Virtual columns
Apache Druid supports two query languages: Druid SQL and native queries. This document describes the native language. For information about functions available in SQL, refer to the SQL documentation.
Virtual columns are queryable column "views" created from a set of columns during a query.
A virtual column can potentially draw from multiple underlying columns, although a virtual column always presents itself as a single column.
Virtual columns can be referenced by their output names to be used as dimensions or as inputs to filters and aggregators.

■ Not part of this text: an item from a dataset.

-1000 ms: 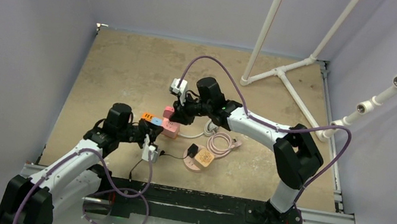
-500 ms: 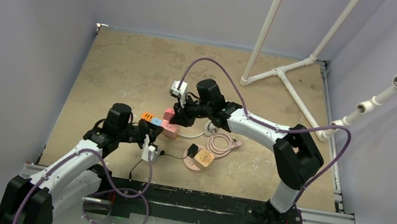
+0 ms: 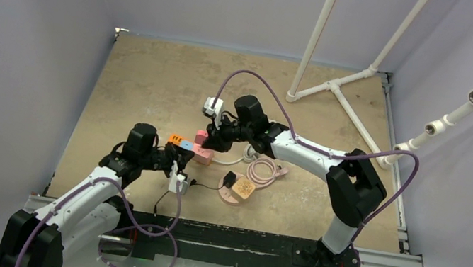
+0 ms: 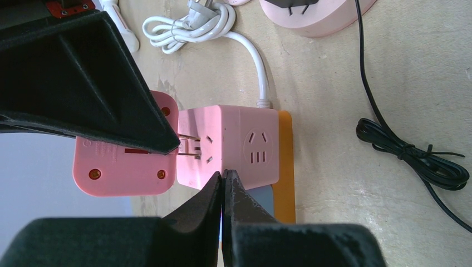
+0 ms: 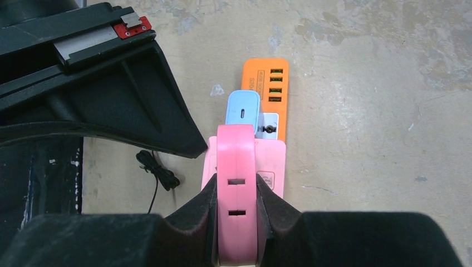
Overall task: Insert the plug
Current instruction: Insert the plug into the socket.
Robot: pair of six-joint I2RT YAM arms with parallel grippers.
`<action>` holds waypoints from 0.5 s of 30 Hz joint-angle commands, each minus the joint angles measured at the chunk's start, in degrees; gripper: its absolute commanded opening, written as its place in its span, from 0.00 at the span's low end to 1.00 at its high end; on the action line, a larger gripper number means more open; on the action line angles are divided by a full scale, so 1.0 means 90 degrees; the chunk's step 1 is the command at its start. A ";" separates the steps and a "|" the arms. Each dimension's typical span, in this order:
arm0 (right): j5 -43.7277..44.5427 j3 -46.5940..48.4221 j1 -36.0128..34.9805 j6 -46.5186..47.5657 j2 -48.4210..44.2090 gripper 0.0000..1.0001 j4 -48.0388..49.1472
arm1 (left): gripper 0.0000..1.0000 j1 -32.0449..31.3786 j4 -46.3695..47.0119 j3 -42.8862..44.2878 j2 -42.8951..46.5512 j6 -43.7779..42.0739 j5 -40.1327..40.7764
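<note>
A flat pink plug (image 5: pixel 236 211) is held on edge in my right gripper (image 5: pixel 236 186), which is shut on it. In the left wrist view the plug (image 4: pixel 119 164) sits just left of the pink cube socket (image 4: pixel 234 147). Its two metal prongs (image 4: pixel 188 146) bridge the small gap, and their tips meet the cube's side face. My left gripper (image 4: pixel 224 178) is shut and empty, with its tips pressed against the cube's near edge. From above, the plug (image 3: pixel 201 134) and the cube (image 3: pixel 203 154) lie between both grippers.
An orange USB strip (image 5: pixel 266 92) and a blue charger (image 5: pixel 243 108) lie against the cube. Nearby lie a white coiled cord (image 4: pixel 189 25), a pink cable coil (image 3: pixel 263 171), a pink round pad (image 3: pixel 239 191) and a thin black cord (image 4: pixel 412 156). A white pipe frame (image 3: pixel 334 84) stands at the back right.
My right gripper has edged slightly toward the cube with the plug. The left arm has not moved.
</note>
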State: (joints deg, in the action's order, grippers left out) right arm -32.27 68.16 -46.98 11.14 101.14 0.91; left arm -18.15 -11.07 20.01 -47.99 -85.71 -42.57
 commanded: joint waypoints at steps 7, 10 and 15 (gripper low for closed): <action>0.0139 -0.0113 -0.0131 0.0002 -0.0185 0.00 -0.0091 | 0.00 -0.0034 -0.0561 0.0047 -0.0025 -0.0091 0.0045; 0.0201 -0.0095 -0.0141 0.0022 -0.0183 0.00 -0.0091 | 0.00 -0.0034 -0.0566 0.0051 -0.0026 -0.0103 0.0040; 0.0254 -0.0076 -0.0196 0.0032 -0.0157 0.00 -0.0091 | 0.00 -0.0034 -0.0567 0.0074 -0.0064 -0.0100 0.0023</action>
State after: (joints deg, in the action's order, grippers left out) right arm -30.94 68.10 -47.81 11.16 101.08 0.95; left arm -18.15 -11.68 20.03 -47.72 -86.19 -42.57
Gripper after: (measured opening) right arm 0.230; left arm 0.003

Each Apache Druid query can accept a list of virtual columns as a parameter. The following scan query is provided as an example:
{
"queryType": "scan",
"dataSource": "page_data",
"columns":[],
"virtualColumns": [
{
"type": "expression",
"name": "fooPage",
"expression": "concat('foo' + page)",
"outputType": "STRING"
},
{
"type": "expression",
"name": "tripleWordCount",
"expression": "wordCount * 3",
"outputType": "LONG"
}
],
"intervals": [
"2013-01-01/2019-01-02"
]
}
Virtual column types
Expression virtual column
Expression virtual columns use Druid's native expression system to allow defining query time transforms of inputs from one or more columns.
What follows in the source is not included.